"La mia famiglia mi ha aiutato, i miei fratelli hanno lavorato per me. Soprattutto mia sorella e mio cognato. Ma ho bisogno di un risarcimento da parte dello Stato. Ho anche dei debiti. Intanto, lo Stato magari mi dia mille euro al mese…". Lo dice Beniamino Zuncheddu, l'ex pastore di 59 anni, di cui 32 trascorsi in carcere in quanto condannato all'ergastolo con l'accusa di essere l'autore della strage di Sinnai che l'8 gennaio 1991 provocò tre morti e un ferito grave.
Zuncheddu è oggi a Marsala (Trapani) per partecipare al convegno organizzato dalla Camera penale "Stefano Pellegrino" sul tema "I tre grandi errori giudiziari.

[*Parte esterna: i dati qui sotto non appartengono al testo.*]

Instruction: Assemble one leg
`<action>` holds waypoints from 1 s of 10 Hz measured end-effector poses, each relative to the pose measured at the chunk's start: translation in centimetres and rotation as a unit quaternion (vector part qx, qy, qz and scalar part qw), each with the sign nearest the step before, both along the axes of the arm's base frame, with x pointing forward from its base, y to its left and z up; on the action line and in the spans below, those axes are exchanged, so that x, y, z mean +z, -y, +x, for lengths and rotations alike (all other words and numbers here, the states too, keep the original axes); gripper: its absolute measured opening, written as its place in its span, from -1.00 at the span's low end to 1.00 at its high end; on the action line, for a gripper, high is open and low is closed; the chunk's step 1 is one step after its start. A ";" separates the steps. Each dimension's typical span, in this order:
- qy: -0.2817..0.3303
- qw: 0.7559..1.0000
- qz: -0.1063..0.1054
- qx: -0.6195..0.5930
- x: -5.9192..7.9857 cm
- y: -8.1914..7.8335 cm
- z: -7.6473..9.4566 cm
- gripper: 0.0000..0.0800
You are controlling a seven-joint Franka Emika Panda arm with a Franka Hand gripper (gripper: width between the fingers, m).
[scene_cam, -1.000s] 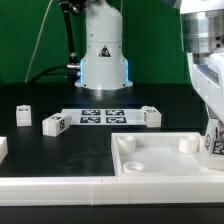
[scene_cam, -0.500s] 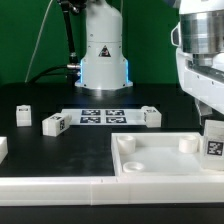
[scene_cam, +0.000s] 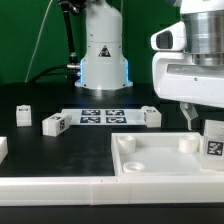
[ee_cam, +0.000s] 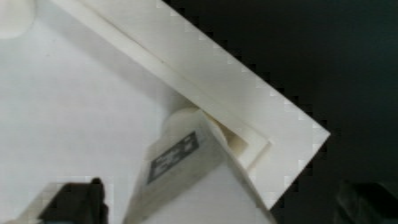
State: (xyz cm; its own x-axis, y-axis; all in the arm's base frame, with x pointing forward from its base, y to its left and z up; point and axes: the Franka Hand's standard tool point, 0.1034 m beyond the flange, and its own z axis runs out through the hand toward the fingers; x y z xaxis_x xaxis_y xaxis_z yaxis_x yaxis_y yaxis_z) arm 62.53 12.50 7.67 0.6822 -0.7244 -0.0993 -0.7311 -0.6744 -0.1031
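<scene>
One leg [scene_cam: 213, 140], a small white block with a marker tag, stands upright in the corner socket of the large white square piece [scene_cam: 160, 165] on the exterior view's right. My gripper [scene_cam: 200, 116] hangs just above it, open and empty, apart from it. In the wrist view the leg [ee_cam: 180, 158] sits in the corner of the square piece [ee_cam: 107, 90], and my dark fingertips [ee_cam: 75, 203] stand wide apart on either side of it. Three more legs [scene_cam: 54, 124], [scene_cam: 22, 114], [scene_cam: 151, 116] lie loose on the black table.
The marker board [scene_cam: 100, 116] lies flat at the middle back, in front of the robot base [scene_cam: 103, 60]. Another white part [scene_cam: 2, 147] sits at the exterior view's left edge. A low white rail [scene_cam: 60, 188] runs along the front.
My gripper has let go of the leg and risen, shifting to the exterior view's left. The leg stays upright in the corner socket.
</scene>
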 end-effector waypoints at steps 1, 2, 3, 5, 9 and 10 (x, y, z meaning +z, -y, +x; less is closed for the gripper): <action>0.007 0.999 -0.002 0.051 0.0 0.0 0.0 0.62; 0.014 0.995 -0.007 0.103 0.0 -0.1 0.1 0.62; 0.020 0.987 -0.016 0.159 0.1 -0.1 0.2 0.62; 0.028 0.971 -0.020 0.238 -0.1 -0.1 0.1 0.62; 0.032 0.962 -0.021 0.270 -0.2 0.1 0.0 0.03; 0.032 0.962 -0.022 0.270 -0.2 0.4 0.1 -0.25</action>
State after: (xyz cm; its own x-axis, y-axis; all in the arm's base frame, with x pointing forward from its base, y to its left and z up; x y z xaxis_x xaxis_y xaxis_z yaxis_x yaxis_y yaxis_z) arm 62.60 12.15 7.46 0.9638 -0.2656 -0.0220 -0.2665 -0.9588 -0.0985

Enzo Tortora, Giuseppe Gulotta, Beniamino Zuncheddu (storie e testimonianze delle vittime della malagiustizia)".
Lo scorso 26 gennaio nel processo di revisione, Zuncheddu è stato assolto dalla Corte d'appello di Roma, che adesso ha depositato le motivazioni. "Come ho fatto a non impazzire in questi 32 anni in carcere? E' difficile spiegarlo - dichiara Zuccheddu all'ANSA - Pensavo: un giorno o l'altro devo uscire perché sono innocente. Mi hanno rubato la vita. Tutti, comunque, in carcere, mi trattavano bene. Sia i carcerati che le guardie.
Erano convinti della mia innocenza".
Rinchiuso in carcere due mesi prima di compiere 27 anni, Zuncheddu ne è uscito a 59 con l'ordinanza di scarcerazione disposta dalla Corte d'appello penale di Roma il 25 novembre 2023. E durante la detenzione, non essendosi mai dichiarato colpevole di un reato che non aveva commesso, non ha potuto usufruire degli istituti premiali previsti dalla legge. E' stato recluso nella casa circondariale di Badu 'e Carros, a Nuoro, nel vecchio istituto penitenziario di Cagliari e nel nuovo, quello di Uta. Di cella in cella, anno dopo anno, pur essendo innocente.